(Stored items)
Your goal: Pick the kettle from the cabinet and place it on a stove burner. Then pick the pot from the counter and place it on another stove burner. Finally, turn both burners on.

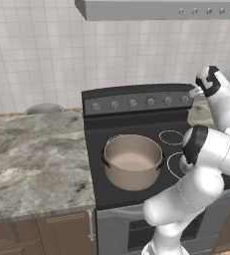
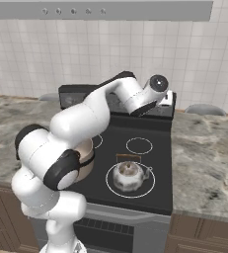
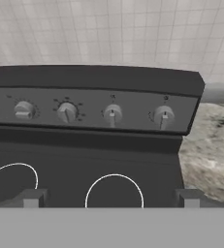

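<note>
The beige pot [image 1: 133,162] stands on the front left burner of the black stove [image 1: 136,199]; the arm covers most of the pot [image 2: 87,157] in the right base view. On the front right burner sits the small silver kettle [image 2: 129,176]. My gripper [image 2: 167,99] hovers open and empty just in front of the right end of the stove's back panel [image 3: 94,104], facing the row of grey knobs. Two knobs [image 3: 112,115] [image 3: 163,117] lie straight ahead, and my fingertips [image 3: 32,198] stand wide apart over the back right burner ring [image 3: 114,190].
The marble counter [image 1: 37,154] flanks the stove on both sides [image 2: 209,148], with brown drawers [image 1: 37,234] below. A grey rounded object [image 1: 44,107] sits against the tiled wall on each side [image 2: 204,108]. A grey range hood [image 1: 161,9] hangs above.
</note>
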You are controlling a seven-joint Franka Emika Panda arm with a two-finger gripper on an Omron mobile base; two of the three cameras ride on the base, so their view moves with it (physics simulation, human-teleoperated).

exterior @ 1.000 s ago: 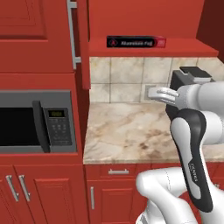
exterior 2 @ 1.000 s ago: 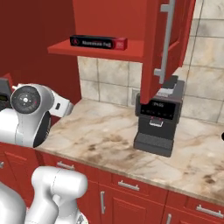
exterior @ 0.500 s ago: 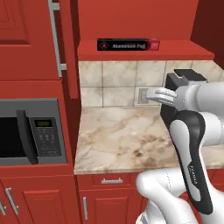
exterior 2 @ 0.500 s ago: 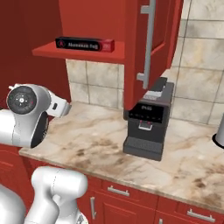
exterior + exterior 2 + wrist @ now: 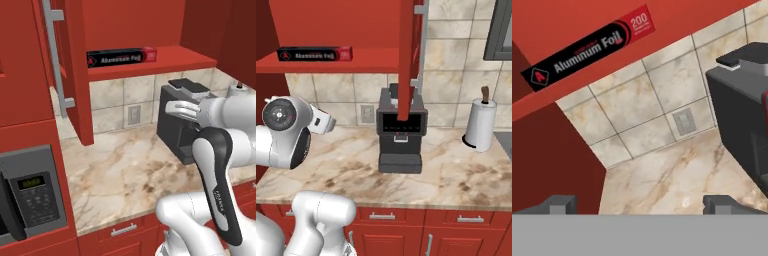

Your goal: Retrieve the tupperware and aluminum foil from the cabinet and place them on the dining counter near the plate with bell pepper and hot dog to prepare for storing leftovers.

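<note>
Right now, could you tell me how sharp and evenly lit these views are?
Left base view: flat light, foil box lettering soft. Right base view: cabinet door edge cuts across the coffee machine. Hand view: lettering crisp, picture rolled.

- A home kitchen, rendered: a black coffee machine stands on a beige-marble worktop against a tiled backsplash.
- Above the machine, a red wall cabinet hangs open, its door fitted with a long silver bar handle.
- Right of the machine, a paper-towel roll; left of it, a wall socket.
- Further left, a built-in microwave; below the machine, red drawers.
</note>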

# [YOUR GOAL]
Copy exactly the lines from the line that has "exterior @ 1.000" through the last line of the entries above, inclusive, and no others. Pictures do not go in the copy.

# [YOUR SOLUTION]
exterior @ 1.000 s ago: 
exterior 2 @ 1.000 s ago: 
exterior @ 0.500 s ago: 
exterior 2 @ 0.500 s ago: 
exterior + exterior 2 + wrist @ now: 

Your goal: Retrieve the tupperware and aluminum foil from the cabinet and place them on the dining counter near the plate with bell pepper and hot dog to prepare for storing leftovers.

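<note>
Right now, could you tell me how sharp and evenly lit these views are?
Left base view: flat light, foil box lettering soft. Right base view: cabinet door edge cuts across the coffee machine. Hand view: lettering crisp, picture rolled.

- A home kitchen, rendered: a black coffee machine stands on a beige-marble worktop against a tiled backsplash.
- Above the machine, a red wall cabinet hangs open, its door fitted with a long silver bar handle.
- Right of the machine, a paper-towel roll; left of it, a wall socket.
- Further left, a built-in microwave; below the machine, red drawers.
</note>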

Nothing else is part of this exercise.